Kalau dibawa secara personal, aku sendiri sebenarnya masih bingung, yang dimaksud merdeka itu seperti apa. Iya sih, merdeka itu bebas. Yang merdeka mah negeriku. Aku? Entahlah.

Sebab melawan penjajah bernama kemalasan ini lebih sulit dari yang kuduga. Sangat-sangat sulit. Apalagi di masa karantina gini. Habis, kemalasan ini juga menimbulkan kenikmatan tersendiri sih. Contoh, jadi kaum rebahan yang hanya mantengin gadget seharian.

Kalau target ditentukan orang lain, mungkin mudah aja bagiku buat menyelesaikan itu sesegera mungkin. Tapi kalau diri sendiri yang menciptakan target, uh… rentan banget buat molor dan kemudian tertunda lagi dan lagi.


Btw, soal target, mari beri apresiasi pada diri sendiri yang akhirnya bisa memecahkan rekor pencapaian setelah sekian lama tertunda.


Pertama, kalau boleh jujur, beberapa tahun belakangan ini, aku adalah tipikel manusia yang kurang banget gerak atau melakukan olahraga. Entah, semacam beban aja rasanya untuk merasakan payah yang sebenernya belum seberapa itu. Alhasil, badanpun melebar tak karuan pada beberapa bagian. Pas sadar akan hal ini, ‘Duh… kudu olahraga nih, biar kurus. Besok harus bangun pagi buat jogging lah.

Oke.

Tetapi, besokannya….

Masih setia rebahan di kasur.
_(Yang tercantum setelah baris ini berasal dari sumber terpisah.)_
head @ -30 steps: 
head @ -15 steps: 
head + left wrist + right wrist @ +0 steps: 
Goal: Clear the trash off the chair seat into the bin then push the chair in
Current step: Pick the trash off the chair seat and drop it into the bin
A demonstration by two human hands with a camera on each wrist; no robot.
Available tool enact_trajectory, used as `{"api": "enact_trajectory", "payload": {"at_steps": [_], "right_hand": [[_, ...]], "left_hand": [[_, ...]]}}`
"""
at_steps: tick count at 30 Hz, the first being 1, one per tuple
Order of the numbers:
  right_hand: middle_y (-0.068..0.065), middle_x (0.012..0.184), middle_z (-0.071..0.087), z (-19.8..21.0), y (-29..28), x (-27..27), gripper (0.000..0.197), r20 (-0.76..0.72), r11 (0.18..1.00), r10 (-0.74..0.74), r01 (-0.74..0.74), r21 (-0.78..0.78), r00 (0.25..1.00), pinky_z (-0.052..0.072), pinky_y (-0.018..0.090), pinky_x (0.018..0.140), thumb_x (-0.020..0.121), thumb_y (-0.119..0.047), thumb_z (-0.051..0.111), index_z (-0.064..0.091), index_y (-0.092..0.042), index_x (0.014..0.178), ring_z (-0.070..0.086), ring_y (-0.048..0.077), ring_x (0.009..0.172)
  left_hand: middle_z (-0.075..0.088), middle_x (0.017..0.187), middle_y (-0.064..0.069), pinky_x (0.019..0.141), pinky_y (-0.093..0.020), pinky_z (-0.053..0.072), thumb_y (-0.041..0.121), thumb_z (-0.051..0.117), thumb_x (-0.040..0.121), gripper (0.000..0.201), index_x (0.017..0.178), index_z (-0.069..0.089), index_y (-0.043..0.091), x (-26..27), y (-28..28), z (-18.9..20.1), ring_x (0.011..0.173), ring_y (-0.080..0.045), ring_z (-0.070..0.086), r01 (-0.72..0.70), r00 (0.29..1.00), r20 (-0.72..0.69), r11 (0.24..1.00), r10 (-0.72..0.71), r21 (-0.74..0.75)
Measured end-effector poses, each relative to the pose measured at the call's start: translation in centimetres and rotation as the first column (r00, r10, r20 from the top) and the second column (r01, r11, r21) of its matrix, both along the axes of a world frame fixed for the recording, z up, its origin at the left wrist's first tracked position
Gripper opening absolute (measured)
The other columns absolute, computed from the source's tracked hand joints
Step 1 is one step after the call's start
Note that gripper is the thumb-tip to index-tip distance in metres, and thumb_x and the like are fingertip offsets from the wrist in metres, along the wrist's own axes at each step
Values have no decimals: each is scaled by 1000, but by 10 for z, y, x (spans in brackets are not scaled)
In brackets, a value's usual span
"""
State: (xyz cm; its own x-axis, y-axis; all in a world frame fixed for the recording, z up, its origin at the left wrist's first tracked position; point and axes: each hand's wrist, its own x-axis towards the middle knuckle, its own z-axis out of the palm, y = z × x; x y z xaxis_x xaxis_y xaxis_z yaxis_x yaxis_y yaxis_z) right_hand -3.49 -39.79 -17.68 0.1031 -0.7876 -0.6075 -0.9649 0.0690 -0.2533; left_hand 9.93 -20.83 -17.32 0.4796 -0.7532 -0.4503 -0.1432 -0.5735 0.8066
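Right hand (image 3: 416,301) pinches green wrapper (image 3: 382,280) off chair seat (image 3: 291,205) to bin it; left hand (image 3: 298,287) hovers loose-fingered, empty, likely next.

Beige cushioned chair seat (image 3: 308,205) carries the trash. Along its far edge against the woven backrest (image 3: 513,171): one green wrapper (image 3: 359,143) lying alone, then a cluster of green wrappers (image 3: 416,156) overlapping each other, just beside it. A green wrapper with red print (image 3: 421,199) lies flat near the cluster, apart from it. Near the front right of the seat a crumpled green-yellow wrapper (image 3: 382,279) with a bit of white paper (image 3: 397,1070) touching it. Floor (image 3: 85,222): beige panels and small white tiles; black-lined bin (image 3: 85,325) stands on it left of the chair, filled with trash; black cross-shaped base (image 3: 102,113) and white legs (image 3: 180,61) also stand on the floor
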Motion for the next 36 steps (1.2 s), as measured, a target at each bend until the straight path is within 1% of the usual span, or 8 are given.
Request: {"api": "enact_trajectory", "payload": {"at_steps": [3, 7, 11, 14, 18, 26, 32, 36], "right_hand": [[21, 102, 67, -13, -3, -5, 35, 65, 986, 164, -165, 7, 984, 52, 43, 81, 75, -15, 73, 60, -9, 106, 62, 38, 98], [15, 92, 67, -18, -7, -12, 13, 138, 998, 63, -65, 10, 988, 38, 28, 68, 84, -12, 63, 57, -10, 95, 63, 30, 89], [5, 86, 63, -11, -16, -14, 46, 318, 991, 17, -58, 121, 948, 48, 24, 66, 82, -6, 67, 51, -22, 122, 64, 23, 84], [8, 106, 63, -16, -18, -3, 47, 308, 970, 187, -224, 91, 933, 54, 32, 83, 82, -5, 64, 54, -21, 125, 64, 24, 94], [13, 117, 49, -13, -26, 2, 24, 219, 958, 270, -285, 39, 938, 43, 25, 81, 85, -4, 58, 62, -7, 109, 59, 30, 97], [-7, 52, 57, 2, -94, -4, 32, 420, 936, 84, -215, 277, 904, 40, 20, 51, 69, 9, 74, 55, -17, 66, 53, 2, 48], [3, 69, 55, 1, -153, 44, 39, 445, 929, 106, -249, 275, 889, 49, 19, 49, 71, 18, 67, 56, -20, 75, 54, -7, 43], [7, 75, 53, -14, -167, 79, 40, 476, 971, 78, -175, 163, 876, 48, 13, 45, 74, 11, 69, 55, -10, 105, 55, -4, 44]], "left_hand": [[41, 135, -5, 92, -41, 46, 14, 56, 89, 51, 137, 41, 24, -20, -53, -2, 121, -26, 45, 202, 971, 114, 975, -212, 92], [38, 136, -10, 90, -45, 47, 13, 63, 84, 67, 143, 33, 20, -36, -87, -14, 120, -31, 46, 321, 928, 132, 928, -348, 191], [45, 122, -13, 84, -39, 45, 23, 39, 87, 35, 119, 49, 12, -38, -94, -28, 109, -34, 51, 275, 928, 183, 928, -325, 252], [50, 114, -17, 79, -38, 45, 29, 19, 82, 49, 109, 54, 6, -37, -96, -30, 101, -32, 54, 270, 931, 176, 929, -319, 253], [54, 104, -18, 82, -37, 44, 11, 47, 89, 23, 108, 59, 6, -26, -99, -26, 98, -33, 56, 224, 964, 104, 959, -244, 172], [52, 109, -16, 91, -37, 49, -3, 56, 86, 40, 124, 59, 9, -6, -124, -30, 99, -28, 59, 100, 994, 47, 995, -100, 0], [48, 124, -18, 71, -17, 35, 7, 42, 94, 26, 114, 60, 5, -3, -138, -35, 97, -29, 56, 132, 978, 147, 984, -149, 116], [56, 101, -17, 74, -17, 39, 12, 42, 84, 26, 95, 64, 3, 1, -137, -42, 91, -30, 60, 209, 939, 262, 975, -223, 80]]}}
Lupakan soal janji olahraga. Selamat tinggal pada rencana.

Well, karena merencanakan itu berat, mari dicoba dengan rencana kecil dulu. Minimal banget, bikin set harian untuk jalan 1000 langkah. Udah dari berbulan-bulan sih bikin set begini. Tetapi, dalam sebulan paling 3 kali yang memenuhi target lebih dari 1000 langkah.

Tapi….

Bulan Agustus adalah bulan dimana aku melangkah lebih banyak. Emang sih, gak sampe setengah bulan mencapai target. But I was surprised knowing the fact that I can defeat my laziness without any plan (tepatnya dengan sedikit paksaan dari ortu buat jalan pagi).


Kedua, Bikin dokumen pribadi buat melangkah ke jenjang selanjutnya. Ini juga udah tertunda dari beberapa bulan yang lalu sejak kelulusan dan wisudaan. Yang bikin aku malas itu bukan menulisnya. Tetapi membayangkan bagaimana baiknya menceritakan soal diriku sendiri pada orang lain. Rasanya kayak menguliti diri sendiri hidup-hidup. Belum lagi ditambah overthinking yang banyak yuwas-wisunya. Pantesan aja, sampai sekarang masih sendirian. Ups….


But… I already done with this. Setelah meyakinkan diri sendiri untuk keluar dari zona ‘terlalu nyaman yang menyaru dalam rasa malas’. Itupun juga sudah sangat amat mepet, alias kejepit, alias mendekati deadline.

Well, aku gak tau bagaimana cerita tentang aku di bulan depan. Apakah aku bisa bertahan dalam menghadapi kemalasan ini. Atau justru kalah dengan rasa malas itu sendiri. Satu hal yang aku tahu, aku sedang mencoba dan terus berproses.



Terima kasih untuk beberapa terapi yang menghimpit, Agustus.